DATASET: Begin
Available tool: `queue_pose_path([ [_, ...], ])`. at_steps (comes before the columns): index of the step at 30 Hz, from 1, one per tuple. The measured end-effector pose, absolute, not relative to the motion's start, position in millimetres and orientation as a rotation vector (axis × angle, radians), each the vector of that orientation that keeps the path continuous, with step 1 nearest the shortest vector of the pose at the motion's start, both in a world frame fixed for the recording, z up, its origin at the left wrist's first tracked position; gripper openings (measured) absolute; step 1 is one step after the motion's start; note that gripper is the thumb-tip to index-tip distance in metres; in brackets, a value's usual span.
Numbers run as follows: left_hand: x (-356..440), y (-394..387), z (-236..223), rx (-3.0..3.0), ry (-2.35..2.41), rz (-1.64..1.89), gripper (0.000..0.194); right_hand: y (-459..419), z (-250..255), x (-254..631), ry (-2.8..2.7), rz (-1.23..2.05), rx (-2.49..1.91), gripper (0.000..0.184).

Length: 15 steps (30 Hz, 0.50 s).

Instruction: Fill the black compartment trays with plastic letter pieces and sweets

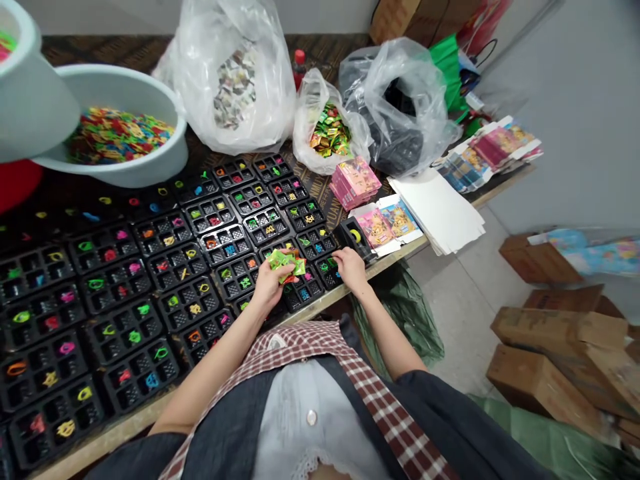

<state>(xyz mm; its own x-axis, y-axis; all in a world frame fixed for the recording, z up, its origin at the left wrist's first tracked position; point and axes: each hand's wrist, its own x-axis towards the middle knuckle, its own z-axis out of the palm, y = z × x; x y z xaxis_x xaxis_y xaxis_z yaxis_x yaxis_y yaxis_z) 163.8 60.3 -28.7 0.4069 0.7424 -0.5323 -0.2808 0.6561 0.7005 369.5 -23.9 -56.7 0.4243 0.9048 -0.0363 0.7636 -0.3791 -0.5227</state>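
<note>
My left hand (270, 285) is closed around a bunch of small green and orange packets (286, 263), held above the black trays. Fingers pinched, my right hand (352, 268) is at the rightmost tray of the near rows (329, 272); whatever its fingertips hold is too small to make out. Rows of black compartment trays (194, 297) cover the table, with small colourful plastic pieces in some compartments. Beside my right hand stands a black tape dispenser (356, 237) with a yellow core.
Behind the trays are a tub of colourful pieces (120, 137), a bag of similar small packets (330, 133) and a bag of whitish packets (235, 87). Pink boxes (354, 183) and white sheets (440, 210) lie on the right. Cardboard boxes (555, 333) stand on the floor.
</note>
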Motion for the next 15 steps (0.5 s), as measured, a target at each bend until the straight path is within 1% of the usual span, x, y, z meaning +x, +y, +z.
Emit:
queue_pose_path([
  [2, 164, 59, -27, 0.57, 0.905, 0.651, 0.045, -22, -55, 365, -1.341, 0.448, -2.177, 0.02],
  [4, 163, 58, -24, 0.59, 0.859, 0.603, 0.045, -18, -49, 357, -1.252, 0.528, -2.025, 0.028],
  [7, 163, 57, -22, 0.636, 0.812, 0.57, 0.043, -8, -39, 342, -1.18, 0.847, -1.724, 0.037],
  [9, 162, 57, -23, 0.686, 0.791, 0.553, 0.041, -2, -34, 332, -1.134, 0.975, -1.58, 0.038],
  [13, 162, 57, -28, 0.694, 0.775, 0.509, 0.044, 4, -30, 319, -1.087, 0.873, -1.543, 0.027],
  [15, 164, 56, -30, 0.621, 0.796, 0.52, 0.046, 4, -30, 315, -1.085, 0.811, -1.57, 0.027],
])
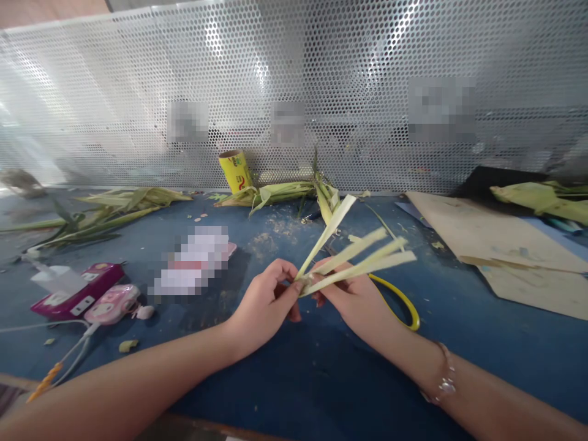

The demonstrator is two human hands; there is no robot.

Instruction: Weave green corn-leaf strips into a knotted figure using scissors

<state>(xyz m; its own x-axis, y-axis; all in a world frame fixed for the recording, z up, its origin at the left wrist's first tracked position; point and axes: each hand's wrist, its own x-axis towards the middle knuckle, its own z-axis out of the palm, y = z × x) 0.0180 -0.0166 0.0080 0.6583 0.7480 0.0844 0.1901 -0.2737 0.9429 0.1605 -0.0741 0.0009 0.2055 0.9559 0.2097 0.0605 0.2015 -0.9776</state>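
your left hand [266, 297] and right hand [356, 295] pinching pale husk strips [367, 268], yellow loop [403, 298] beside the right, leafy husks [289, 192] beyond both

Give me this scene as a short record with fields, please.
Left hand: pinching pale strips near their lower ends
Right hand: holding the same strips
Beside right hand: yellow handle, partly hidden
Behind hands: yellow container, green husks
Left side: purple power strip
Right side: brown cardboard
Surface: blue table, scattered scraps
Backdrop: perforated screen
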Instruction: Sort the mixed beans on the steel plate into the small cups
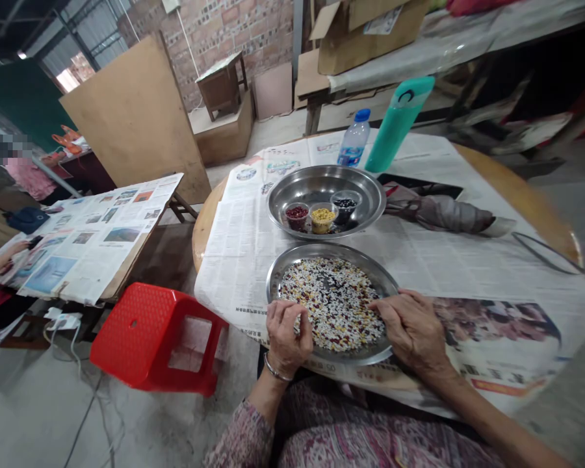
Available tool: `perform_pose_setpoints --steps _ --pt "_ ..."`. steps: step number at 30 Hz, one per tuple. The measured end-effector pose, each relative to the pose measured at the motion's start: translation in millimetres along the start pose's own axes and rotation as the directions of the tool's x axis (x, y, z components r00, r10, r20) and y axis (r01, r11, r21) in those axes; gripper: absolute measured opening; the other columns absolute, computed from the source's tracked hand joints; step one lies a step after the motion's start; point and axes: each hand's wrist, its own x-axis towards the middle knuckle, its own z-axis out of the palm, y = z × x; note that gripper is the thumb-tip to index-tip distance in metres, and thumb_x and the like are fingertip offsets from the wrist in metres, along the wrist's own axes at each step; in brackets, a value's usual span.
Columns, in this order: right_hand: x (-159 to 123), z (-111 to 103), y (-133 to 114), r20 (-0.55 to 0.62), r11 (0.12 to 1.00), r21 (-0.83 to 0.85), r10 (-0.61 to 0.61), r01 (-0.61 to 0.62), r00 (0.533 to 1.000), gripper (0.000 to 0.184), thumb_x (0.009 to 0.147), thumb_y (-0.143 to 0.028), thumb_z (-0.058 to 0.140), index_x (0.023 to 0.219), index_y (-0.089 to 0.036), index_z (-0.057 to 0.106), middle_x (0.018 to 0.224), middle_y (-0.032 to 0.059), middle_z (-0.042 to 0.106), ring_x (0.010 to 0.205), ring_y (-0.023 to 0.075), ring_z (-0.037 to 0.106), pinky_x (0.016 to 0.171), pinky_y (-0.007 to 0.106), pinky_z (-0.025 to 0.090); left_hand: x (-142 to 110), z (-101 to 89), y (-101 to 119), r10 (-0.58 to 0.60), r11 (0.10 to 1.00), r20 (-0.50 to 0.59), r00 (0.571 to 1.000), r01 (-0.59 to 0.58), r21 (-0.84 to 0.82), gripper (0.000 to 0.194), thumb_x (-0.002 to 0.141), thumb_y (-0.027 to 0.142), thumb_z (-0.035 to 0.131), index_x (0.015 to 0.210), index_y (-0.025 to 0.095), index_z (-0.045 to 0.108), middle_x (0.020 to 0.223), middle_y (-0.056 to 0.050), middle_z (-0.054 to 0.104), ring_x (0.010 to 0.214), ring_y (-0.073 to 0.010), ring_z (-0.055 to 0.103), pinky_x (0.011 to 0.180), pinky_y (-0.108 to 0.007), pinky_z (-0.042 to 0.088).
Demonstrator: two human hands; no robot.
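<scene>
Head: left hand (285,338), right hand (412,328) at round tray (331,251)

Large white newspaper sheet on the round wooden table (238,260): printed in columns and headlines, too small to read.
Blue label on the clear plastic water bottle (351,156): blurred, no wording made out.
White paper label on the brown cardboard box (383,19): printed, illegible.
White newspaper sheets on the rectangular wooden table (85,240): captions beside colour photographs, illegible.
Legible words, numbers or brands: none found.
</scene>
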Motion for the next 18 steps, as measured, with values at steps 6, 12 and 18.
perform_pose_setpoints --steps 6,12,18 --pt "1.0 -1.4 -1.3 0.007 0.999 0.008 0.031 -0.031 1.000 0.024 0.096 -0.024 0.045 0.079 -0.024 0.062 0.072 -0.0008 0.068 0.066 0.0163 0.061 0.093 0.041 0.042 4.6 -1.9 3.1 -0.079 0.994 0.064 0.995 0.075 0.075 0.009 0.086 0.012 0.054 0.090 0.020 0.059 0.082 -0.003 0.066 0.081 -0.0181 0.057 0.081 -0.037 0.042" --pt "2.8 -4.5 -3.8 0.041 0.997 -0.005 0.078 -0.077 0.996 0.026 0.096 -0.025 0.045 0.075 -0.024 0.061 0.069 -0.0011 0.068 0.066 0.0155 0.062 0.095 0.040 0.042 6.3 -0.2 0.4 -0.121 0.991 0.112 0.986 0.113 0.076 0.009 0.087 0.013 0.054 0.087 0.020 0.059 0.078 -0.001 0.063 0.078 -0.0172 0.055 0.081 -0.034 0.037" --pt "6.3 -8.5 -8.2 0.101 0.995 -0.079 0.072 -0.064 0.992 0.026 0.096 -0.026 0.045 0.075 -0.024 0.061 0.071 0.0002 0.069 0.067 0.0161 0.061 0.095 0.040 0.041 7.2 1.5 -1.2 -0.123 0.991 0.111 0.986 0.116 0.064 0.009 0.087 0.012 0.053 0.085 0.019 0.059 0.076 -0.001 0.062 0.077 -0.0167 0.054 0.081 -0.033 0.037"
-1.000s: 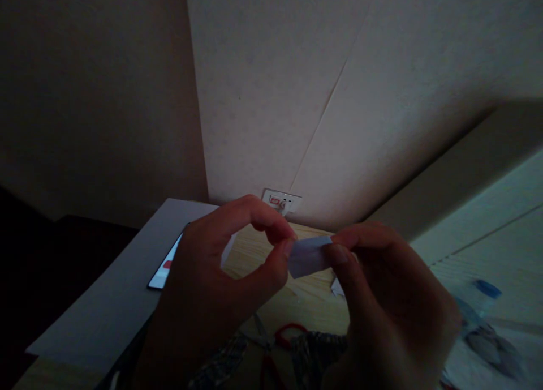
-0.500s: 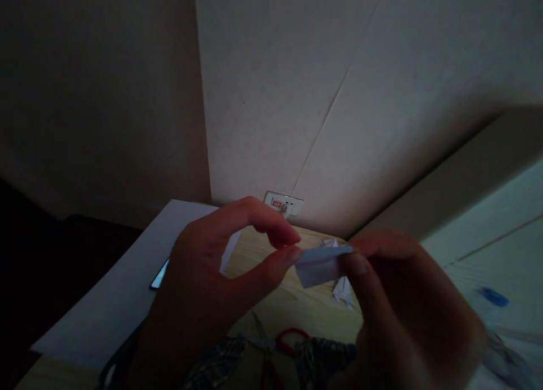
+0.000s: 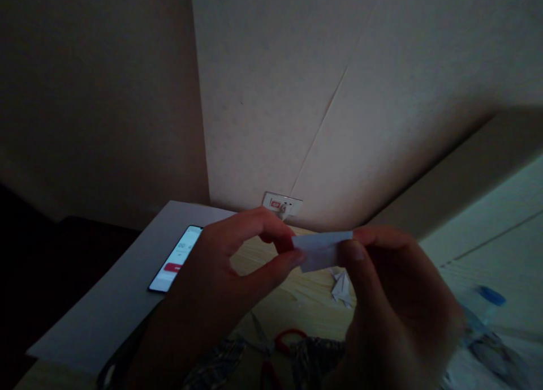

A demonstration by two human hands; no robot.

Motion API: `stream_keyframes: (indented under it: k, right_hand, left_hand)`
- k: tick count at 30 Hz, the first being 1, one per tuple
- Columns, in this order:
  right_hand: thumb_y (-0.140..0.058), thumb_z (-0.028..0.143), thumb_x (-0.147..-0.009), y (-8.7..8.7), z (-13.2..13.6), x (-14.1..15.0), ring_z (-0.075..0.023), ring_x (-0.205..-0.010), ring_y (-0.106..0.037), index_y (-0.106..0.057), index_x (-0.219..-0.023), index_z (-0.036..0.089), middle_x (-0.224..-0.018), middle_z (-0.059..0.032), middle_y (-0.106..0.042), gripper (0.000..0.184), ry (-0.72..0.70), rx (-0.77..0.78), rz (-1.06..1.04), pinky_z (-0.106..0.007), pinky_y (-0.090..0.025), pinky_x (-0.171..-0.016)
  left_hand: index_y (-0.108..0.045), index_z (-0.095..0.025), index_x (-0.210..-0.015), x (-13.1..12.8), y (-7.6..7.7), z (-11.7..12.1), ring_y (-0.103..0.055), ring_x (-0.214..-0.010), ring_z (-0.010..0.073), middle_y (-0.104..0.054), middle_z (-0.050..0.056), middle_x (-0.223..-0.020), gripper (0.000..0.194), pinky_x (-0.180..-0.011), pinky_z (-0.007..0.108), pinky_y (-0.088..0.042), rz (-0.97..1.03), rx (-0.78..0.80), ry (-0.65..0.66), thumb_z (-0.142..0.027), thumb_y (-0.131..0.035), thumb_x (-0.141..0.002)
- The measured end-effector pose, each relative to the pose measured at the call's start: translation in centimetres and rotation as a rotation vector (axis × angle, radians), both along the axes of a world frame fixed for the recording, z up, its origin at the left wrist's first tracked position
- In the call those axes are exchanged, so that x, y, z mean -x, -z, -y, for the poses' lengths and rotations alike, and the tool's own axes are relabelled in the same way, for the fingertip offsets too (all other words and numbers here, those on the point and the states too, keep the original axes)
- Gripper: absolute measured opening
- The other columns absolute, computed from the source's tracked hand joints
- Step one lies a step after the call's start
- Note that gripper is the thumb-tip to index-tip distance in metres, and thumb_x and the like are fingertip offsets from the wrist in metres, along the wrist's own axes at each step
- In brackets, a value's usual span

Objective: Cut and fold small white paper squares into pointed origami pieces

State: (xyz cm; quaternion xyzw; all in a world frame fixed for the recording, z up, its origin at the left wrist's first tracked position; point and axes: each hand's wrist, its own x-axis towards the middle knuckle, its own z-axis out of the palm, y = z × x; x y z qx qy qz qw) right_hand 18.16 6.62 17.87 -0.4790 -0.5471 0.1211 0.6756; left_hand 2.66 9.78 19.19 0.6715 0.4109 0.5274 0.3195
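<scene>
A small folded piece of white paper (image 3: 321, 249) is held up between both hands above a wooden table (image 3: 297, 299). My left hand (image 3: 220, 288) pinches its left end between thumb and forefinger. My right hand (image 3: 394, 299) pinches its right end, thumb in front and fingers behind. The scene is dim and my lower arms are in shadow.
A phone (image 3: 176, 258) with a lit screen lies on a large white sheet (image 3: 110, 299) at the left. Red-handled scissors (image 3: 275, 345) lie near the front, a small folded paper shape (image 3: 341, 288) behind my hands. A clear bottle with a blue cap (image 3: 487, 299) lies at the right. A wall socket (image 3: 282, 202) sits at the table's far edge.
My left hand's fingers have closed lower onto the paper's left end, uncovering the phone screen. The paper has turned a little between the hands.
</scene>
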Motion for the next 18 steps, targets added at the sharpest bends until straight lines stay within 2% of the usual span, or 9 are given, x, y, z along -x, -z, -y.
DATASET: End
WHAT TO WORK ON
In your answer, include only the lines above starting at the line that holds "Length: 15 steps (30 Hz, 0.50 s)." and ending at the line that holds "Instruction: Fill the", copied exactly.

RESPONSE AREA
Length: 15 steps (30 Hz, 0.50 s).

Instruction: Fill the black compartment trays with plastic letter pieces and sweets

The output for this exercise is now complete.